PROVIDED MATERIAL ▸
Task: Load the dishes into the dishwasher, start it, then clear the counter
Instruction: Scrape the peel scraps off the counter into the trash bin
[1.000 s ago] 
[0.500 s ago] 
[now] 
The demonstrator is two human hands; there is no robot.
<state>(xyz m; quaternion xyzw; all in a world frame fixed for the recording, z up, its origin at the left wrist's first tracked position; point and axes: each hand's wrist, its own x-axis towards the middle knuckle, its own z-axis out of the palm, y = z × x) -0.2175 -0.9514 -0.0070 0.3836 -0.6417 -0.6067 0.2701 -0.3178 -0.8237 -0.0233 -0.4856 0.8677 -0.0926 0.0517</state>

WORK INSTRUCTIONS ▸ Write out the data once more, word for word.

TASK RESULT ▸
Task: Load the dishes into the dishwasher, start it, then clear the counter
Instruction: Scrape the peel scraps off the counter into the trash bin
[1.000 s ago] 
[0.500 s ago] 
[now] 
The demonstrator is two human hands; there is no robot.
<state>(xyz m; quaternion xyzw; all in a world frame fixed for the recording, z up, its origin at the left wrist's first tracked position; point and axes: each hand's wrist, its own x-axis towards the middle knuckle, its own z-axis out of the palm, y = z × x) -0.2175 -0.9514 -0.0070 0.3836 -0.6417 -0.6067 0.2701 -0.3178 -0.8237 -0.0233 -0.4856 0.8677 -0.0926 0.0517</state>

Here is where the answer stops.